- WHAT THE EXERCISE ASKS -
Return the run of lines below that opens with the line containing "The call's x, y" and closes with the line containing "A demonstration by", keeping each one exact.
________________________
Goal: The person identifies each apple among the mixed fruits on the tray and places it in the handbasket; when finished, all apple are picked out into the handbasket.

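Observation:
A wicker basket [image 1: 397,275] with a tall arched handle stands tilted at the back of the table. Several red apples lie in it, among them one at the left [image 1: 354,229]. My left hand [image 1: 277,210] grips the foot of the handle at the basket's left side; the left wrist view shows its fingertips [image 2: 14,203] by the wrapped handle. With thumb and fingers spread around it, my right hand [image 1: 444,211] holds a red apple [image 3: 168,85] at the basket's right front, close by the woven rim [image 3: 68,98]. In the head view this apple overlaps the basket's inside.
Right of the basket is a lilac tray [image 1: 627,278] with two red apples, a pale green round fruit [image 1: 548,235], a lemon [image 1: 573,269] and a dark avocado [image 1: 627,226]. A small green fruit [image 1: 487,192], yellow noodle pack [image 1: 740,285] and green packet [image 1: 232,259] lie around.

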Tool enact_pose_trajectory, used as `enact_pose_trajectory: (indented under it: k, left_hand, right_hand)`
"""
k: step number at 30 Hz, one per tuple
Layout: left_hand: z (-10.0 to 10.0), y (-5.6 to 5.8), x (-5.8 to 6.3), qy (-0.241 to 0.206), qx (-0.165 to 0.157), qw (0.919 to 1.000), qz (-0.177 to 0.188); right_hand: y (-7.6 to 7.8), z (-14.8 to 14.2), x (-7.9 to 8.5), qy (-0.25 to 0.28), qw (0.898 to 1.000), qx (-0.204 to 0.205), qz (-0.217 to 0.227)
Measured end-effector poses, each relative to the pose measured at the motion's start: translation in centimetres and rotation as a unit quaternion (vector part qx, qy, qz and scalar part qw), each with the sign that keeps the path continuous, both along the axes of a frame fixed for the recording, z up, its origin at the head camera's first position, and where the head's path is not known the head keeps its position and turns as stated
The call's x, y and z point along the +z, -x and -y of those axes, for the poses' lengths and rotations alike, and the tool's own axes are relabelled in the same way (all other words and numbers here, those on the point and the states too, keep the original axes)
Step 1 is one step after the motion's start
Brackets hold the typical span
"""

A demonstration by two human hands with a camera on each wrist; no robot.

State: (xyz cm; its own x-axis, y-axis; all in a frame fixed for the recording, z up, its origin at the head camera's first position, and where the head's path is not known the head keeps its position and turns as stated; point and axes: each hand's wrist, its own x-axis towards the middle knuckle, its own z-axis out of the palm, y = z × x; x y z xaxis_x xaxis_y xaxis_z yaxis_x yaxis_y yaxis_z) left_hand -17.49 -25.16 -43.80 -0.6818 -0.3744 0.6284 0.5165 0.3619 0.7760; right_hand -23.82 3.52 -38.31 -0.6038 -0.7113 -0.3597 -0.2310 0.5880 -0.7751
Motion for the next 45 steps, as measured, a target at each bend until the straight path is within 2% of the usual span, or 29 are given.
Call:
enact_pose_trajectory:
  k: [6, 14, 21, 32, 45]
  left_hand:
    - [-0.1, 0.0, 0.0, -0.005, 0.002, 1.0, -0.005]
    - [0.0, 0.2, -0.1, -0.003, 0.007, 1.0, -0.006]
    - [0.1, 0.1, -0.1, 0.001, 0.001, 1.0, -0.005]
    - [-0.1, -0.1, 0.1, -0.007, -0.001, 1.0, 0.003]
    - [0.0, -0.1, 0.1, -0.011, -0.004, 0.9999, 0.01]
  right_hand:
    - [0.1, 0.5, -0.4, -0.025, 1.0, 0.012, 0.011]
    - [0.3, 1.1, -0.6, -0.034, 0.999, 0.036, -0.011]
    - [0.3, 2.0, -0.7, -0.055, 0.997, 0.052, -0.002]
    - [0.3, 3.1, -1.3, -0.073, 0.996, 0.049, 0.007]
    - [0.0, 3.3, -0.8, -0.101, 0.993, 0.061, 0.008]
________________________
- RESULT -
The call's x, y and z point along the +z, -x and -y of those axes, for the poses' lengths and rotations alike, and the tool's own axes are relabelled in the same way (all other words and numbers here, those on the point and the states too, keep the original axes)
Step 1 is one step after the motion's start
Brackets hold the typical span
"""

A demonstration by two human hands with a camera on each wrist; no robot.

No more output will be produced for this exercise.